The Science Behind Why Cops Kill Black Men – And How to Fix it
Alton Sterling and Philando Castile were shot to death by police officers this week. Both were calm. Both were compliant. Both were African American. Underneath the ugliness and tragedy of their deaths is the fact that the officers who killed them made the decision to do so in a split-second — based entirely on implicit biases.
We’ve touched on this before, but implicit bias — an unintentional action rooted in prejudicial cognitive bias — causes more trouble than it sounds like it should. It’s the root part of your brain that assesses everything you absorb from the world around you — smells, tastes, people, feelings — and categorizes them into experiences — good, bad, scary, happy — for easy recall. For example, if you smell something yummy, see a chocolate chip cookie, eat the cookie, taste it, and realize it’s delicious, your brain shortcuts remembering all of those individual stimuli by saving the whole experience as “cookie = yummy.” That ingrained memory becomes a preference, and that preference helps you make future decisions when faced with another cookie much more quickly than by going through the whole sensory information gathering process. Implicit bias is kind of like your brain’s autopilot for decision making.

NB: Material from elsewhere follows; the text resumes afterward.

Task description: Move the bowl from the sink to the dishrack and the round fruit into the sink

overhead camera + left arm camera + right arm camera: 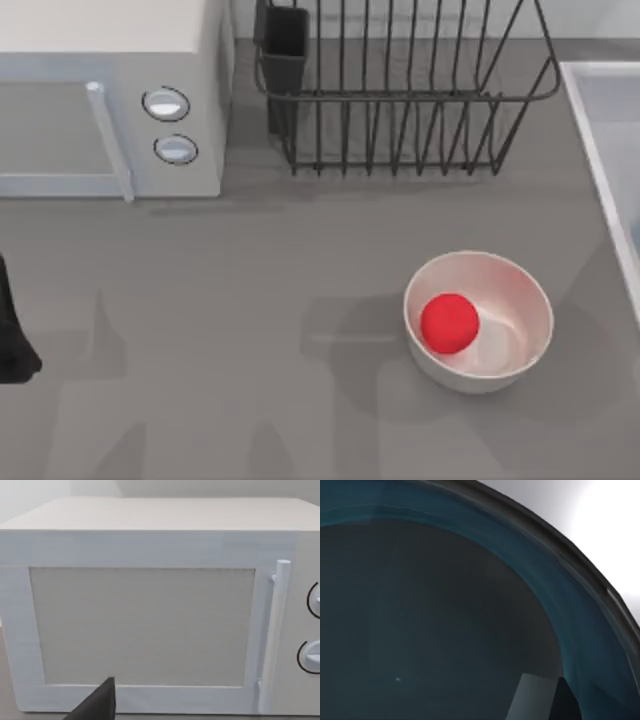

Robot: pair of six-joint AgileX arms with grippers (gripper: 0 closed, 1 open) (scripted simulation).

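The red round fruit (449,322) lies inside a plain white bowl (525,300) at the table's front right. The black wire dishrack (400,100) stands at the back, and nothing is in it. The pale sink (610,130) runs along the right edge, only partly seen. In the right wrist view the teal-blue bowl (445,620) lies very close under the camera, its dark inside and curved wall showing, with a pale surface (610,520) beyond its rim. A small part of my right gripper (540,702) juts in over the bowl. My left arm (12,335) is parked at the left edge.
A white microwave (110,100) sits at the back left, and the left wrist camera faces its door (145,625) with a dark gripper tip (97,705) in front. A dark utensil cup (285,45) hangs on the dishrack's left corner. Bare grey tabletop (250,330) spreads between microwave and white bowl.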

That sort of shortcut in decision making was a strong survival tactic for early humans. We learned which plants were safe to eat and which animals would try to kill us, developing preferences for the ones that benefitted us. Those preferences enabled us to make similar decisions more and more quickly, saving precious seconds for escaping predators or chasing food. In today’s world that kind of preference is too primitive, and often causes faulty associations based on cultural and sociological influences. Chris Mooney at Mother Jones explains it this way: “racially biased messages from the culture around you have shaped the very wiring of your brain. It is not that we are either prejudiced or unprejudiced, period. Rather, we are more and less prejudiced, based on our upbringings and experiences but also on a variety of temporary or situational prompts.” Psychologist Heidi Grant Halvorson explains how this happens:
One way to measure the effect of those upbringings and experiences is through the Implicit Association Test (IAT). Harvard’s Project Implicit defines the IAT as a test that: “measures the strength of associations between concepts (e.g., black people, gay people) and evaluations (e.g., good, bad) or stereotypes (e.g., athletic, clumsy).” Participants are given about 50 milliseconds to make each choice before the test loudly buzzes an error message — just enough time to respond instinctually.
Credit: Project Implicit
IAT scores are the difference between the first and final rounds of associations — or, the last time you categorized concepts and evaluations versus your first impression of them. On average, most people are either slightly or moderately biased, meaning no matter how much you try to make bias-free decisions your brain will default to the preferences it learned when you were initially classifying the world around you. You can take the test yourself on Project Implicit and see for yourself (or take it again if you took it when we showed it to you last year). The results will surprise you:
Police officers are trained to build these kinds of preferences in more situations than civilians, particularly in dangerous, life-threatening ones. However, they are also making decisions based on those racially biased messages. In a 2014 empirical review for Social and Personality Psychology Compass, scientists at the University of Colorado Boulder and California State University Northridge looked at 10 years’ worth of data and found “police officers use greater force (both lethal and non-lethal) when the suspect is black rather than white” and those officers “were faster to shoot armed targets when they were black (rather than white), and they were faster to choose a don’t-shoot response if an unarmed target was white (rather than black).” They were displaying an implicit bias — because their surroundings reinforced a primitive learned preference:
When confronted with a black target, officers may activate racial stereotypes related to threat. In line with this possibility, response time bias was greatest among officers whose districts were characterized by a large (urban) population, a high rate of violent crime, and a greater concentration of Blacks and other minorities – environments likely to reinforce racial stereotypes.
Another 2014 study, this time in the Journal of Personality and Social Psychology, 176 mostly white, male police officers were tested for “an unconscious dehumanization bias” against black people. Using a modified IAT, researchers asked the officers to match photos of people with photos of big cats or apes. Officers “commonly dehumanized black people,” the study reports, “and those who did were most likely to be the ones who had a record of using force on black children in custody.”
Credit: SPPC
Thankfully, these kind of biased responses can be trained away. Taking the IAT for a lengthy period of time (160 attempts, according to the SPCC review) negates the initial bias. Training officers to focus on body language cues instead of race negates the initial bias. Even interacting with the community in normal day-to-day situations negates the initial bias. As long as the brain is given a new positive association for something it previously attached a bias to, it can learn a new response. Or, as Mooney puts it, “our tribal instincts can actually be co-opted to decrease prejudice, if we are made to see those of other races as part of our team.”
This applies to all of us, not just police officers. But hopefully, building a better sense of team unity within African American communities will end the ill effects of implicit bias in policing.